Mais peut-on faire une taxonomie psychiatrique sans introduire des notions de psychopathologie ? Premièrement, il n’y a pas d’arbre généalogique sans généalogie. Une classification sans théorie subjacente ne représenterait formellement pas une généalogie. Deuxièmement, pour que la classification soit cliniquement utile, les diagnostics devraient être corrélés avec ce qu’on peut appeler des « points d’attaque thérapeutiques », des phénomènes biologiques ou psychologiques qu’il s’agirait de viser pour être thérapeutique. Ces cibles thérapeutiques seront cependant en règle générale de l’ordre de l’étiologie, de la physiopathologie et/ou de la psychopathologie et non de la sémiologie.
Un critère diagnostique peut ainsi être plus ou moins bien corrélé avec la présence de ces cibles thérapeutiques. Dans le cas idéal, le critère corrèle parfaitement (a) avec les cibles thérapeutiques, et est (b) identifiable de façon fiable (p.ex. fiabilité interjuges, stabilité test-retest etc.). Il est évident qu’un critère qui corrèle bien avec la cible thérapeutique mais qui reste difficile à identifier de façon fiable sera peu utile. L’inverse cependant risque d’être aussi vrai. Un critère facile à identifier, mais dont le lien avec les cibles thérapeutiques sont aléatoires sera aussi peu utile.

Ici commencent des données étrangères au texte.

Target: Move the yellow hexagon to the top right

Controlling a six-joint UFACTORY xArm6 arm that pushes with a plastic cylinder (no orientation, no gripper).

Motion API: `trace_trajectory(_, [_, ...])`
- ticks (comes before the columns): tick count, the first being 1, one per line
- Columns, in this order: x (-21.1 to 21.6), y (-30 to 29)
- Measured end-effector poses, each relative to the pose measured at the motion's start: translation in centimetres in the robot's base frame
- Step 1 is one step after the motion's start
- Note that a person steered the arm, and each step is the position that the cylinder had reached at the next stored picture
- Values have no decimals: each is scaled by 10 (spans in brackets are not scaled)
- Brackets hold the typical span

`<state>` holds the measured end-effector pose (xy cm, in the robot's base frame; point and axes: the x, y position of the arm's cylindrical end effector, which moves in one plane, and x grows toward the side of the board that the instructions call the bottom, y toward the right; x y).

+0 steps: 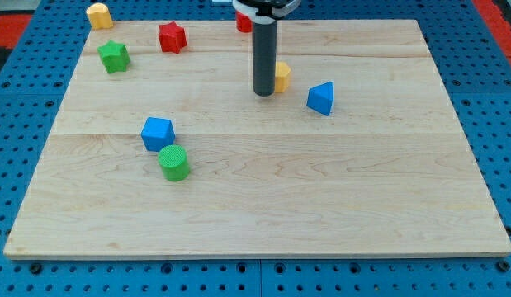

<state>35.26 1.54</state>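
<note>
The yellow hexagon [282, 76] lies on the wooden board [255, 190], above its middle, partly hidden by my dark rod. My tip [264, 93] is right at the hexagon's left side, touching or nearly touching it. A blue triangular block [320, 98] lies just right of the hexagon.
A red star block [172, 37] and a green star block [114, 56] lie at the upper left, with a yellow block [98, 15] at the top left corner. A red block [243, 22] shows behind the rod. A blue cube [157, 133] and a green cylinder [174, 162] lie left of centre.
</note>
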Motion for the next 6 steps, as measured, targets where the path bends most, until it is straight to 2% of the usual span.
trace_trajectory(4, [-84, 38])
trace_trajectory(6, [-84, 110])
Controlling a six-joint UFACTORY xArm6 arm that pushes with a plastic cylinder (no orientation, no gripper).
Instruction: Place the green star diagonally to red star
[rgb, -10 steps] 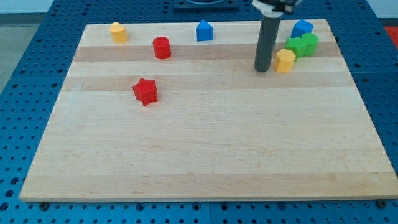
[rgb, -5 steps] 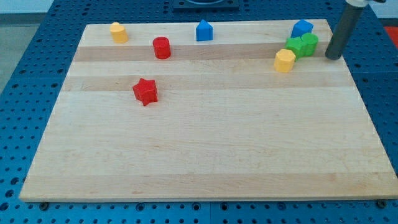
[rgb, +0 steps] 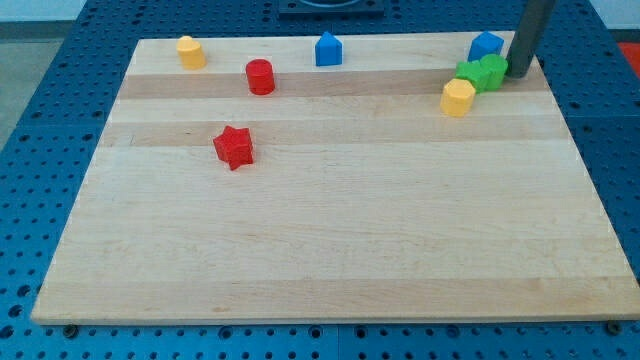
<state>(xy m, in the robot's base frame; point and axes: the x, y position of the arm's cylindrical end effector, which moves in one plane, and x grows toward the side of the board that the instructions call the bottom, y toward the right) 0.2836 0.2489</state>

Il est ainsi logique que les conceptualisations étiologiques, physiopathologiques et psychopathologiques devraient précéder la spécification des critères diagnostics et pas l’inverse. Pour ces conceptualisations nous avons cependant besoin d’un point de départ, et celui-ci nous est communément donné par des phénomènes observables ou par des récits de patients. Mais ce point de départ est du domaine de la sémiologie. On part donc de ce qui est observable pour dégager un concept qui permet par la suite de sélectionner les phénomènes utiles (les critères diagnostiques). On risque donc de faire face à un argument circulaire ou A justifie B qui justifie A.
Le risque des manuels diagnostics est donc la confusion entre le niveau sémiologique (qui fournit les critères diagnostics) et le niveau étio-pathologique (qui fournit la conceptualisation des troubles). La proposition du Heavy use over a period of time est a priori une proposition de simplification au niveau des critères diagnostics et pas une nouvelle conception du trouble addictif. Elle ne met pas en question le syndrome central du modèle bidimensionnel (ce qui serait de l’ordre de l’étiopathogenèse), mais propose une autre sélection de signes / symptômes qui corrèlent mieux avec les conséquences du trouble, c’est-à-dire avec la deuxième dimension du modèle bidimensionnel. Le danger consistera à renverser la logique et passer du « Heavy use over a period of time est suffisant pour dire ce qui délimite l’addiction » vers le « Heavy use over a period of time est suffisant pour dire ce qu’est l’addiction ».
Si la Suisse est… elle n’est pas ses bornes-frontières. Si l’addiction est… elle n’est pas ses critères diagnostiques.